Given we now have abundant data, sometimes we can randomly split a large data set into two or more subsets. Estimate the model on one data subset, then fit the estimated model to the remaining data. The data values of variable \(y\) are known to the analyst but not to the model. The model then does true prediction but we can evaluate predictive accuracy without having to wait for future values. Unfortunately, time series data are sequentially ordered, usually without replication at each time point, so randomly splitting the data does not apply.

Overfitting

The estimated model tends to reflect too much random error from the training data that does not generalize to the new data for which the forecasts are made.

An overfitted model, which detects excessive random noise in the data, may mislead. The most important aspect of model evaluation is its performance on new data. In this context, the key question shifts from the model’s fit to the training data to its fit to forecasted data. The forecasting errors are likely to be larger than those from the training data. The decrement in fit from training data to forecasted data depends on the extent of overfitting the model to the training data.
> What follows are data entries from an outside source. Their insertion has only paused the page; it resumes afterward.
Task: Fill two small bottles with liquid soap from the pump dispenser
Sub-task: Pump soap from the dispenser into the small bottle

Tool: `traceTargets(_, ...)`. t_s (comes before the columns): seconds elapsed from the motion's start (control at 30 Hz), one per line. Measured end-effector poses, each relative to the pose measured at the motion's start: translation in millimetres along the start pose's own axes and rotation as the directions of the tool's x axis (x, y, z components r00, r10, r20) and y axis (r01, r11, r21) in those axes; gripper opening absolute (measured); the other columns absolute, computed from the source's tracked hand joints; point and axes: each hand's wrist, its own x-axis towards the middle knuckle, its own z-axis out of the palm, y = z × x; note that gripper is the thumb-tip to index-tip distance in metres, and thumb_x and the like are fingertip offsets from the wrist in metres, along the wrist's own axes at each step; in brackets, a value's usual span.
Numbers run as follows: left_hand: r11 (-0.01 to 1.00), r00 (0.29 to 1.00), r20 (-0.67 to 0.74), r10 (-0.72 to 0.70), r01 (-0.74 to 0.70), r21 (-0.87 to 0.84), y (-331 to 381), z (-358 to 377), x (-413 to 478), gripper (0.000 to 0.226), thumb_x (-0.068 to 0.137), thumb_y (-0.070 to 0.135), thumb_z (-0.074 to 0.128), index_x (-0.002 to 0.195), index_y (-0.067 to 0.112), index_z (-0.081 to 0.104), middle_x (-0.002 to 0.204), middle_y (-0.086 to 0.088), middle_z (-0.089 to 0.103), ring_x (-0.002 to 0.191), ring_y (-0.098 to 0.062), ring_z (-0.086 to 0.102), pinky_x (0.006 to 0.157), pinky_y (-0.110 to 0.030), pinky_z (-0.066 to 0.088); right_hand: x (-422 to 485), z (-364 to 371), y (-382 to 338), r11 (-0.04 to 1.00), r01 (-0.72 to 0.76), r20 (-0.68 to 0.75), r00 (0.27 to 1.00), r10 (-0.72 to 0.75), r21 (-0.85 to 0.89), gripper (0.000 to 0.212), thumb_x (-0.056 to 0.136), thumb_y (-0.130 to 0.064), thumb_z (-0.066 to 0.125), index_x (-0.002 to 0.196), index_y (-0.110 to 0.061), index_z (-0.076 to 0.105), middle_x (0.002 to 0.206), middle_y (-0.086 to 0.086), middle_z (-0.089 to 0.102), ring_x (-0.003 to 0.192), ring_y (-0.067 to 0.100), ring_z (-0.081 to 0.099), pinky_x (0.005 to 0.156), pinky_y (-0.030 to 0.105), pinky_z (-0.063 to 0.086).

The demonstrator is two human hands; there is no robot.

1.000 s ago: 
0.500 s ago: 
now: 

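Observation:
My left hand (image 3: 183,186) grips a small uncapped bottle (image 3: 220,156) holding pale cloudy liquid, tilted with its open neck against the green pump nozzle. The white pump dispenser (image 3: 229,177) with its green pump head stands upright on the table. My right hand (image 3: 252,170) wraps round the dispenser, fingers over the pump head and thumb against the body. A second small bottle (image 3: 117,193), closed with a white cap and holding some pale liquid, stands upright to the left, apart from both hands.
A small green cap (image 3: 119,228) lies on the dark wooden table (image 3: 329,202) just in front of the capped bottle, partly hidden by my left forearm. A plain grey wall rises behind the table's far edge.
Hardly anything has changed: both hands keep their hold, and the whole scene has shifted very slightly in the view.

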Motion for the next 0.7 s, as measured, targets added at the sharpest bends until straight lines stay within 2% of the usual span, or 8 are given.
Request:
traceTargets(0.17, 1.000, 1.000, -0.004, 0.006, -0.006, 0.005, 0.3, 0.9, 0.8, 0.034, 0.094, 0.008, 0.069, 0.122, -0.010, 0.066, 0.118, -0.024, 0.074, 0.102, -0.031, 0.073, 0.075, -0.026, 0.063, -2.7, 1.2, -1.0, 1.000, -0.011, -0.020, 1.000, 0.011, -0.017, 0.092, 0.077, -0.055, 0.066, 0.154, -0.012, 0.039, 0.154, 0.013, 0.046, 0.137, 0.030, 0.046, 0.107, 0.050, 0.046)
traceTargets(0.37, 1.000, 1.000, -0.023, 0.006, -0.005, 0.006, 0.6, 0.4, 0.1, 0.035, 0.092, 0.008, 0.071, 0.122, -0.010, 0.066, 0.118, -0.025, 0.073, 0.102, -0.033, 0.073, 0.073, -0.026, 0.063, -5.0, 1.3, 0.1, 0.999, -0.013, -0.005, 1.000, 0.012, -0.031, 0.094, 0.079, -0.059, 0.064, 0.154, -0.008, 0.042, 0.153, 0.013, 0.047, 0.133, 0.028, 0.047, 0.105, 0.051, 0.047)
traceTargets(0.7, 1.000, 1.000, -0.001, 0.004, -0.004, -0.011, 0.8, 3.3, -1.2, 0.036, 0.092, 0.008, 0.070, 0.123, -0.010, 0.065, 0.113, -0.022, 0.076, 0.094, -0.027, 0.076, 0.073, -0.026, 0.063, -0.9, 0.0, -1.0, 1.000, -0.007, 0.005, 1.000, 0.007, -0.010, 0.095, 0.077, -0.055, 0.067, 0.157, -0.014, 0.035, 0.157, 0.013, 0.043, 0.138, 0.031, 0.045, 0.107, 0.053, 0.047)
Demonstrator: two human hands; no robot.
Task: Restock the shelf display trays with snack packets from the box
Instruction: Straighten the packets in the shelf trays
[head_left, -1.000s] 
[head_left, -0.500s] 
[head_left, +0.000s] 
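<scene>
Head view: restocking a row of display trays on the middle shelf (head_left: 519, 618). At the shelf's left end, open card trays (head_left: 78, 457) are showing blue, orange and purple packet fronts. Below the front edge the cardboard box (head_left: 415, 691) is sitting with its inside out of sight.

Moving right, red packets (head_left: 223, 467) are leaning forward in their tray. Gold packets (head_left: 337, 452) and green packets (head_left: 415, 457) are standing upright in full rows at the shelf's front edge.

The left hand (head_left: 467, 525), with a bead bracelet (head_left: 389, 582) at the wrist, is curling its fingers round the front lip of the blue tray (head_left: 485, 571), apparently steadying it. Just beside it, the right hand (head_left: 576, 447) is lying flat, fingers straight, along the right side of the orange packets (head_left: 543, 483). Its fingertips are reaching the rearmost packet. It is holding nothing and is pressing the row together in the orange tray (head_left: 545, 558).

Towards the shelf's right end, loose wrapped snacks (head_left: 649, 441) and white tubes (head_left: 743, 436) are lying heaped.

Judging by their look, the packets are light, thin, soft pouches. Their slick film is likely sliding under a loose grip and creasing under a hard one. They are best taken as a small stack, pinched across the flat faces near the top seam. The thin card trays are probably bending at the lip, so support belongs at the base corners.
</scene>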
Only after the future values become known can we directly evaluate the accuracy of our predictive model to predict the unknown. Once we have this new data, we can calculate a more useful version of RMSE to assess any discrepancy between what was predicted and the actual values of \(y\).

Implementation

Analysis of a Stable Process

This first example applies regression analysis of a time series to a stable process, to data characterized by a stable mean and stable variability over time.

Data

To illustrate, first read some stable process data into the d data frame. The data are available on the web at:

http://web.pdx.edu/~gerbing/data/StableData.xlsx

Read data into R

d <- Read("http://web.pdx.edu/~gerbing/data/StableData.xlsx")

The lessR function Read() reads data from files in any one of many different formats. In this example, read the data from an Excel data file into the local R data frame (table) named d. The data are then available to lessR analysis functions in that data frame, which is the default data name for the lessR analysis functions. That means that when doing data analysis, the data=d parameter and value are optional.

The data represent monthly measurements of Variable Y3. Here are the first six rows of data.

head(d)

       Month      Y3
1 2019-07-01 49.3042
2 2019-08-01 49.3760
3 2019-09-01 51.3605
4 2019-10-01 50.5292
5 2019-11-01 49.8766
6 2019-12-01 49.7658

Before submitting a forecasting model for analysis, first view the data to understand its general structure.

lessR visualization of the stable process data for Variable Y3

Plot(Month, Y3)

Use the Plot() function because we are plotting points, which are, by default, for a time series connected with line segments.

The visualization in Figure 1 suggests a stable system. There’s no discernible trend, the fluctuations around the center are irregular and lack apparent seasonality, and the overall variability of the system appears to remain constant over time.

Decomposition

To better understand the characteristics of the time series for variable Y3 before specifying and estimating a time series model, conduct a formal seasonal and trend decomposition analysis. The objective is to separate the trend component and the seasonal component of the data, and then identify the remaining error that cannot be explained by either trend or seasonality. Figure 2 presents the resulting visualization.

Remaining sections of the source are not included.